Tuesday, May 31, 2011
Veal Scallopini With Grapes and Mushrooms
This recipe came from a member on my facebook recipe group I used to have, and she thinks it came from Recipe Zaar. I agree, it is simply scrumptious!
1 1/2 lbs veal cutlets (cut 1/4-inch thick about 10 pieces)
1 teaspoon salt
1/2 teaspoon pepper
1/2 cup flour
1 teaspoon garlic powder
1 teaspoon italian seasoning
2 tablespoons unsalted butter
4 tablespoons olive oil
1 lb button mushrooms, wiped clean and quartered
1 large onion, sliced
2 garlic cloves, sliced
2 cups beef stock
1/2 cup marsala wine or sherry wine
1 cup red seedless grapes, cut in 1/2
1. Season veal with salt and pepper.
2. Mix flour, garlic powder and Italian seasoning in a bowl; dust veal with the mixture; reserve the left over flour mixture.
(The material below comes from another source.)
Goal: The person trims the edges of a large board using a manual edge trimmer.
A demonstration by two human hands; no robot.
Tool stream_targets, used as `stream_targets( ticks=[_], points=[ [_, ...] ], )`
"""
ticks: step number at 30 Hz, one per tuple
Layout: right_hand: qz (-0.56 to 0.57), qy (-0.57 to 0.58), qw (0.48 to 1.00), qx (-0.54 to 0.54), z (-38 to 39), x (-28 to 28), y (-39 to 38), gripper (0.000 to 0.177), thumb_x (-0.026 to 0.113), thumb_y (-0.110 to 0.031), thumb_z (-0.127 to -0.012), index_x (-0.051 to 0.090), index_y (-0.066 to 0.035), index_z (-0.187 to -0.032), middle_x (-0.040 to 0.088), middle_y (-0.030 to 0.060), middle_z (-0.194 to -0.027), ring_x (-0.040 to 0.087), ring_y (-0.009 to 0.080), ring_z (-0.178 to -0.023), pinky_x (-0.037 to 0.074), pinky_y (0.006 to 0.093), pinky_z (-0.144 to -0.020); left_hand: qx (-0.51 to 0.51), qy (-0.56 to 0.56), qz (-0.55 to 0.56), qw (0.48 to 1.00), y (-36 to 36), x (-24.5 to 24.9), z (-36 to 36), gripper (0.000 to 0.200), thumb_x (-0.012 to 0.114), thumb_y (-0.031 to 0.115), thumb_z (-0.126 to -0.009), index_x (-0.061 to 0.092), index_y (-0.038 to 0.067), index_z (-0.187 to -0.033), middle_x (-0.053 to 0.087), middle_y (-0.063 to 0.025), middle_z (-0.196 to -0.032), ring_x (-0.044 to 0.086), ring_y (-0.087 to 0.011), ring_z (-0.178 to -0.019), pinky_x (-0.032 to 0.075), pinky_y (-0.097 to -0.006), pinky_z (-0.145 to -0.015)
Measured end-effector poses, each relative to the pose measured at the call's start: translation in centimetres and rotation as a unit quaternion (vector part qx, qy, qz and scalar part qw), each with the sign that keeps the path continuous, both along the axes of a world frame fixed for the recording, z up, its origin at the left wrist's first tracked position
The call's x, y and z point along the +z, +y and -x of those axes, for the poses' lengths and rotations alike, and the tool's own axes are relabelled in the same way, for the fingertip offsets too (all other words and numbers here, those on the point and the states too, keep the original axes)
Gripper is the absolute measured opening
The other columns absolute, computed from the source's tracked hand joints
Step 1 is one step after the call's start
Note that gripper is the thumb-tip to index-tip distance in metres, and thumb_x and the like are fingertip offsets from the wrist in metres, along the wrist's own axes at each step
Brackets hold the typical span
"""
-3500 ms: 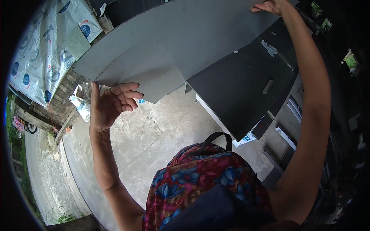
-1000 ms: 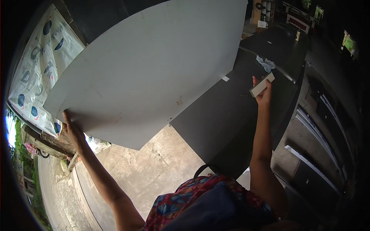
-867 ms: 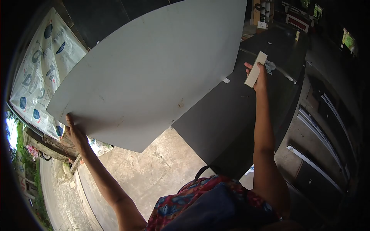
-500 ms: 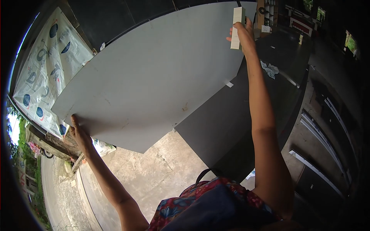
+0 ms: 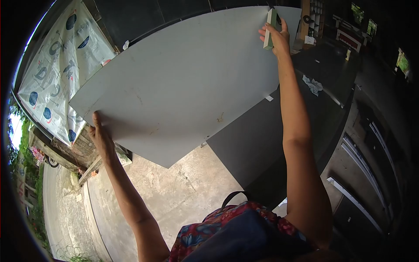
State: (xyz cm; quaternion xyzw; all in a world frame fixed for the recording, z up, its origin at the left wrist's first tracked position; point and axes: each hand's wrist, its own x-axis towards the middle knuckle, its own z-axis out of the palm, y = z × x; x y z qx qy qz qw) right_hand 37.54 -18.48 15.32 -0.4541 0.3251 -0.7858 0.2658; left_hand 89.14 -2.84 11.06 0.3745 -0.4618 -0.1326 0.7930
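A large grey sheet (image 5: 174, 83) fills the middle of the view, tilted up, with its pointed near corner over the concrete floor. My left hand (image 5: 102, 137) is closed on its left edge, thumb on top and the other fingers hidden underneath. At the upper right, my right hand (image 5: 279, 38) grips a long narrow block (image 5: 269, 29), off-white on one face and green along another. The block overlaps the sheet near its far right end, fingers behind it and thumb across its side.
Beside the sheet lies a dark panel or tabletop (image 5: 244, 139), with a crumpled cloth (image 5: 312, 84) on it. Long metal strips (image 5: 364, 163) lie at the right. A printed plastic sheet (image 5: 56, 74) hangs at the left. Shelving with small compartments (image 5: 315, 18) stands at the back.
My left hand and the sheet's left edge have shifted up and right in view. The block has turned in my right hand, so its green side shows more.
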Motion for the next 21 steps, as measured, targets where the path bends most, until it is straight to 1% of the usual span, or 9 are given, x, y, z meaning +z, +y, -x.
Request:
stream_targets(
  ticks=[5, 6, 9, 10, 13, 16, 19, 20, 21],
  points=[
    [0.028, -0.078, 0.997, -0.010, -1.8, -0.2, 0.3, 0.077, 0.067, -0.010, -0.081, 0.019, -0.012, -0.141, 0.062, 0.0144, -0.091, 0.065, 0.0221, -0.076, 0.052, 0.0321, -0.055, -0.009, 0.001, 0.000, 1.000, -0.2, -0.3, -0.5, 0.034, 0.064, 0.036, -0.086, 0.062, 0.003, -0.080, 0.061, -0.0015, -0.072, 0.052, -0.0068, -0.057, 0.041, -0.0191, -0.052],
    [0.044, -0.094, 0.995, -0.004, -2.0, -0.2, 0.2, 0.073, 0.066, -0.010, -0.081, 0.021, -0.012, -0.139, 0.062, 0.0156, -0.090, 0.063, 0.0200, -0.071, 0.049, 0.0298, -0.051, -0.011, 0.001, -0.006, 1.000, -0.2, -0.4, -0.6, 0.034, 0.064, 0.036, -0.086, 0.062, 0.003, -0.080, 0.061, -0.0014, -0.072, 0.052, -0.0068, -0.058, 0.041, -0.0192, -0.052],
    [0.069, -0.129, 0.987, 0.061, -1.4, 0.0, 0.3, 0.074, 0.063, -0.008, -0.082, 0.018, -0.010, -0.140, 0.061, 0.0160, -0.087, 0.061, 0.0203, -0.067, 0.048, 0.0313, -0.049, -0.025, -0.001, -0.011, 1.000, 0.0, -0.2, -0.4, 0.033, 0.064, 0.036, -0.086, 0.062, 0.003, -0.083, 0.061, -0.0014, -0.073, 0.052, -0.0069, -0.058, 0.041, -0.0196, -0.053],
    [0.061, -0.133, 0.988, 0.054, -1.7, 0.1, 0.7, 0.068, 0.061, -0.009, -0.083, 0.022, -0.013, -0.138, 0.060, 0.0209, -0.094, 0.058, 0.0173, -0.063, 0.046, 0.0276, -0.048, -0.025, 0.003, -0.005, 1.000, 0.1, -0.2, 0.0, 0.033, 0.064, 0.036, -0.086, 0.062, 0.003, -0.083, 0.061, -0.0015, -0.073, 0.052, -0.0069, -0.058, 0.041, -0.0195, -0.052],
    [0.054, -0.138, 0.987, 0.068, -2.5, 0.2, 1.6, 0.066, 0.060, -0.008, -0.083, 0.023, -0.013, -0.137, 0.060, 0.0209, -0.095, 0.057, 0.0161, -0.063, 0.045, 0.0273, -0.047, -0.020, 0.007, -0.001, 1.000, 0.1, -0.2, 0.0, 0.032, 0.065, 0.036, -0.085, 0.062, 0.004, -0.083, 0.061, -0.0013, -0.071, 0.051, -0.0069, -0.055, 0.040, -0.0192, -0.051],
    [0.060, -0.124, 0.985, 0.107, -3.2, 0.0, 2.1, 0.068, 0.061, -0.007, -0.082, 0.022, -0.011, -0.138, 0.060, 0.0176, -0.089, 0.056, 0.0164, -0.062, 0.044, 0.0278, -0.046, -0.014, -0.002, 0.002, 1.000, -0.2, -0.3, -0.2, 0.032, 0.066, 0.037, -0.084, 0.063, 0.005, -0.081, 0.060, -0.0011, -0.069, 0.050, -0.0069, -0.053, 0.039, -0.0192, -0.049],
    [0.064, -0.084, 0.988, 0.114, -4.7, 0.0, 3.1, 0.068, 0.061, -0.007, -0.083, 0.022, -0.011, -0.138, 0.060, 0.0175, -0.088, 0.056, 0.0159, -0.062, 0.044, 0.0272, -0.046, -0.004, -0.008, 0.000, 1.000, -0.1, -0.2, -0.1, 0.033, 0.066, 0.037, -0.084, 0.063, 0.005, -0.079, 0.059, -0.0009, -0.067, 0.050, -0.0068, -0.052, 0.039, -0.0194, -0.048],
    [0.053, -0.088, 0.990, 0.101, -5.5, -0.1, 3.5, 0.059, 0.059, -0.008, -0.085, 0.028, -0.014, -0.135, 0.060, 0.0174, -0.092, 0.055, 0.0144, -0.063, 0.043, 0.0251, -0.047, -0.001, -0.009, -0.002, 1.000, 0.0, -0.1, 0.1, 0.033, 0.067, 0.037, -0.084, 0.063, 0.005, -0.078, 0.059, -0.0008, -0.067, 0.050, -0.0067, -0.052, 0.039, -0.0194, -0.048],
    [0.053, -0.087, 0.989, 0.103, -6.1, -0.1, 3.6, 0.059, 0.059, -0.008, -0.085, 0.028, -0.014, -0.135, 0.060, 0.0171, -0.091, 0.055, 0.0144, -0.063, 0.043, 0.0252, -0.047, 0.004, -0.008, 0.004, 1.000, 0.1, 0.0, 0.4, 0.033, 0.067, 0.037, -0.083, 0.063, 0.005, -0.078, 0.059, -0.0006, -0.066, 0.049, -0.0063, -0.051, 0.038, -0.0193, -0.047]
  ],
)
3. In a large hot frying pan heat 1/2 the butter and 1/2 the oil cook the veal 4 to 5 minutes until golden brown, turning once.
4. Remove from pan and keep warm.
5. Add remaining butter and oil to skillet and cook mushrooms for 5 minutes stirring all the time; add onions and cook for 3 more minutes; add garlic cook 1 more minute; till golden brown; add Marsala wine simmer 1 minute.
6. Sprinkle the rest of the flour mixture over the mushrooms and onions stir in well.
7. Add beef stock, bring to boil and simmer 2 to 3 minutes.
8. Return meat and any accumulated juices to the pan.
9. Reheat 1 to 2 minutes.
10. Toss in the grapes just to coat.
11. Serve veal topped with sauce and mushrooms and grapes.
Can use same recipe for chicken..however use chicken broth.